● **About this task**:
Once the line containing "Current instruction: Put" has been written out, stop; until then, restate each line of the entries below word for word from the first.

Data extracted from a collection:
++++++++++++++++++++
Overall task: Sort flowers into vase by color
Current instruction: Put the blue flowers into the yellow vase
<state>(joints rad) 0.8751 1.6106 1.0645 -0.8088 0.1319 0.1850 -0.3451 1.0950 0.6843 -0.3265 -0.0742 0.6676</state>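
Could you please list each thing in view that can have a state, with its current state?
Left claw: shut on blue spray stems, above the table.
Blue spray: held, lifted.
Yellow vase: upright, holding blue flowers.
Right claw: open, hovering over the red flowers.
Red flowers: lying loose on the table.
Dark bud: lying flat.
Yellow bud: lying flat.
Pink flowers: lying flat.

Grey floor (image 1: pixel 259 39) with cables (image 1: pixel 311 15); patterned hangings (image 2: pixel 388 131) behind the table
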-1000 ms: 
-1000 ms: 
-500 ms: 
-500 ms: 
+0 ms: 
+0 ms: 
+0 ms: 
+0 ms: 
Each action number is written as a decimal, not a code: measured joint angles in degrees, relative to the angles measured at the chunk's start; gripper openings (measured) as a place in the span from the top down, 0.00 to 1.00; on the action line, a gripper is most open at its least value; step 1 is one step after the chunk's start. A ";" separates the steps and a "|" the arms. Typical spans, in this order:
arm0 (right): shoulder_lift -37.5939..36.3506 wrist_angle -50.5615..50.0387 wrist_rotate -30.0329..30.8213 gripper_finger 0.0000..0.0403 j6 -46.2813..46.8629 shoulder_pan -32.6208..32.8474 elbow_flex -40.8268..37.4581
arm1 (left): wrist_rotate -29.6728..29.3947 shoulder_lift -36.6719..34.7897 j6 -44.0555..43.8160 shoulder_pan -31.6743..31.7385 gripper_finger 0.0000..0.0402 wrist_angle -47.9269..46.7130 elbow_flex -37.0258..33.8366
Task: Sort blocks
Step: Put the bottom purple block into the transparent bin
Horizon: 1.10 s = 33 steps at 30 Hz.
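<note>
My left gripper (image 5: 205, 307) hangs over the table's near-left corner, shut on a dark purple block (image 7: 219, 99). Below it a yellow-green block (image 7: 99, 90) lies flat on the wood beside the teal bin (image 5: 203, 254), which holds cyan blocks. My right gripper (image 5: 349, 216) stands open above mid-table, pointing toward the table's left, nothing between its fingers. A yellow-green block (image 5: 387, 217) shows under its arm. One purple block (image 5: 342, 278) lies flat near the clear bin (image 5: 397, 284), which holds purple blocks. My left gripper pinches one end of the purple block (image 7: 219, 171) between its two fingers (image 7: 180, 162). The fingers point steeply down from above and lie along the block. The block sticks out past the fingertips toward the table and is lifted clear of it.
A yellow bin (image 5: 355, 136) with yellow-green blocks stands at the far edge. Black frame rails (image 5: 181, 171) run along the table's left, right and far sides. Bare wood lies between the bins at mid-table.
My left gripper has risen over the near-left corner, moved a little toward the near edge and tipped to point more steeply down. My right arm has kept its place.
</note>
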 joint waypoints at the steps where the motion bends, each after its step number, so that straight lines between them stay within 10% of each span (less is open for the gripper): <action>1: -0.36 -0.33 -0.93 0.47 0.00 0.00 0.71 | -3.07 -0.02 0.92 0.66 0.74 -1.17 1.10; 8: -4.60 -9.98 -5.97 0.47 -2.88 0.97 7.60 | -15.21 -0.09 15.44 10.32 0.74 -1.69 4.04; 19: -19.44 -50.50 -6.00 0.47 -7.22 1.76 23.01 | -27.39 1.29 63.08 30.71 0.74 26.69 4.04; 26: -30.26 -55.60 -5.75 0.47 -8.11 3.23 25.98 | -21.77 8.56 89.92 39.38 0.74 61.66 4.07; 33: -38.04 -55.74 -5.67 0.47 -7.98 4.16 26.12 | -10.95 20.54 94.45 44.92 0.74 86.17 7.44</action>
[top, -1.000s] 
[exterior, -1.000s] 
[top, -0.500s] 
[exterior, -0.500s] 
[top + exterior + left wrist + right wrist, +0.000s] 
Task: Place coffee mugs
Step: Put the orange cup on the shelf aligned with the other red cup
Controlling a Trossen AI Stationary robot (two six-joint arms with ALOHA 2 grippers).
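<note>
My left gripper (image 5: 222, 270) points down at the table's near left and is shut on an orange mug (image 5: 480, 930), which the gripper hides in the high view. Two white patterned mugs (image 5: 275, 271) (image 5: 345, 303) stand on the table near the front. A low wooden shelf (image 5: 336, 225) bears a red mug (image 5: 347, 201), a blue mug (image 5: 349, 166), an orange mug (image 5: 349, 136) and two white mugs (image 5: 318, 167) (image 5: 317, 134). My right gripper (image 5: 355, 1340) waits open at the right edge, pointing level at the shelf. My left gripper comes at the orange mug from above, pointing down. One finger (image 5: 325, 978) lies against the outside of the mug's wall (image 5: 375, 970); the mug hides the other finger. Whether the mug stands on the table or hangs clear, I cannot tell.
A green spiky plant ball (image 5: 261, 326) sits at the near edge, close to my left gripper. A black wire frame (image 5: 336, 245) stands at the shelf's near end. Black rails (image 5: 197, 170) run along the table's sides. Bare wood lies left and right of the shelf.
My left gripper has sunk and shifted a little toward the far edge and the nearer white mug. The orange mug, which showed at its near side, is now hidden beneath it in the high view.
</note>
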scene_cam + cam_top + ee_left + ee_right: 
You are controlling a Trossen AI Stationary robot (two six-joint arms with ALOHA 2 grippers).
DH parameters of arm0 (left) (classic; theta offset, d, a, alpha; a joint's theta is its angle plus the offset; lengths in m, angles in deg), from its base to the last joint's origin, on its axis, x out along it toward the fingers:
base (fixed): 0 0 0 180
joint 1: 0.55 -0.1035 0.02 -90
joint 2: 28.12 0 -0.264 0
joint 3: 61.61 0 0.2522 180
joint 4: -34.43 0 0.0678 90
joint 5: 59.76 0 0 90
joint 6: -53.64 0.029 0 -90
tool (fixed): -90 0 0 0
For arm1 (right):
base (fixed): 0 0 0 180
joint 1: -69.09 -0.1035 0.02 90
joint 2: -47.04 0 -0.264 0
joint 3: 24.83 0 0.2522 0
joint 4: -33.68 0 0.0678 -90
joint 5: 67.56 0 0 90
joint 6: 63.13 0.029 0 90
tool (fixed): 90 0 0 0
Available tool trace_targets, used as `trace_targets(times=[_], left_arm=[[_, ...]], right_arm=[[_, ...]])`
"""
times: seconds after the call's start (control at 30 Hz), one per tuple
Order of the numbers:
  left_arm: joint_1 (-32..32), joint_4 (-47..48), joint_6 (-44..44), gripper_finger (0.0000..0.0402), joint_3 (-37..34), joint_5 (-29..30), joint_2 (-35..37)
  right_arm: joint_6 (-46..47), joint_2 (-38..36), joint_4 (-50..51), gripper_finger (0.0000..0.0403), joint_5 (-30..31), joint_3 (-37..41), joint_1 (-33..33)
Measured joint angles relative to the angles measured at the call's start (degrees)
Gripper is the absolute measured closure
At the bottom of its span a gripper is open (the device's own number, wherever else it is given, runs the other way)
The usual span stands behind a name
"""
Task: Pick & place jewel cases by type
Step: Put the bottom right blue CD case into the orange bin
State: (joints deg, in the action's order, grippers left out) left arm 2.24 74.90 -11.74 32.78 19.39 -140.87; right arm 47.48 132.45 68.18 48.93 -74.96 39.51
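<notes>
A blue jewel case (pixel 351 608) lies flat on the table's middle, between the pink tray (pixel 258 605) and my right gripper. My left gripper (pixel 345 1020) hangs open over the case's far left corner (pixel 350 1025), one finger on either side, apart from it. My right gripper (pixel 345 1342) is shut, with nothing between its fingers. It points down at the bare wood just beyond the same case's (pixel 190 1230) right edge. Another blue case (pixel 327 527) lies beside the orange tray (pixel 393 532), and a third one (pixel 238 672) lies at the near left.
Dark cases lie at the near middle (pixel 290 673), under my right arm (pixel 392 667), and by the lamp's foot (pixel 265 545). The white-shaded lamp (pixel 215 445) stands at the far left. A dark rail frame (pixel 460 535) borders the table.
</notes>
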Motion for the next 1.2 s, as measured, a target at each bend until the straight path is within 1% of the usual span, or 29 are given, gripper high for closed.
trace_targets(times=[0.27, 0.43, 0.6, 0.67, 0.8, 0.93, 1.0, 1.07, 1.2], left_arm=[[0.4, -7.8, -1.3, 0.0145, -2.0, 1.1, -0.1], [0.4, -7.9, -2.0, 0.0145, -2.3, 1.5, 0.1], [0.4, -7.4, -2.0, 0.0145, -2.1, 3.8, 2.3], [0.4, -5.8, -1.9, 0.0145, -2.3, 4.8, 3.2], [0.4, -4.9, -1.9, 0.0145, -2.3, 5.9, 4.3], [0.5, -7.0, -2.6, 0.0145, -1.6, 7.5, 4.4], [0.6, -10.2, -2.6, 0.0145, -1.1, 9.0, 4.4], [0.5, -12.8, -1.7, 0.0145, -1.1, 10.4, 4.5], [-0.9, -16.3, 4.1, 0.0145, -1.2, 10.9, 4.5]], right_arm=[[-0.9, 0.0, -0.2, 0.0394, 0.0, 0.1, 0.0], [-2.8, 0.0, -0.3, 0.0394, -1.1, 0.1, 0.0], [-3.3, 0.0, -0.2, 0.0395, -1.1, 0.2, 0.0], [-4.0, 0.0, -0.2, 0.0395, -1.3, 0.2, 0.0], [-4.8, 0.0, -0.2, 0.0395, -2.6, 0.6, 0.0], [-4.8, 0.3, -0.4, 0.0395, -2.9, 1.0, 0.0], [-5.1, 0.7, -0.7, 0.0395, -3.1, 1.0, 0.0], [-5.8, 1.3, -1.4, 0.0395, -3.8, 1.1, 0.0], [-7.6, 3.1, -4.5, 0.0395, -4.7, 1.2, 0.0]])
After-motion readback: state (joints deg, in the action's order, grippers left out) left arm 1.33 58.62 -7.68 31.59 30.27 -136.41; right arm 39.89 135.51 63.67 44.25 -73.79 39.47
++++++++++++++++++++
● **Result for this exercise**:
Overall task: Sort flowers into vase by color
Current instruction: Put the blue flowers into the yellow vase

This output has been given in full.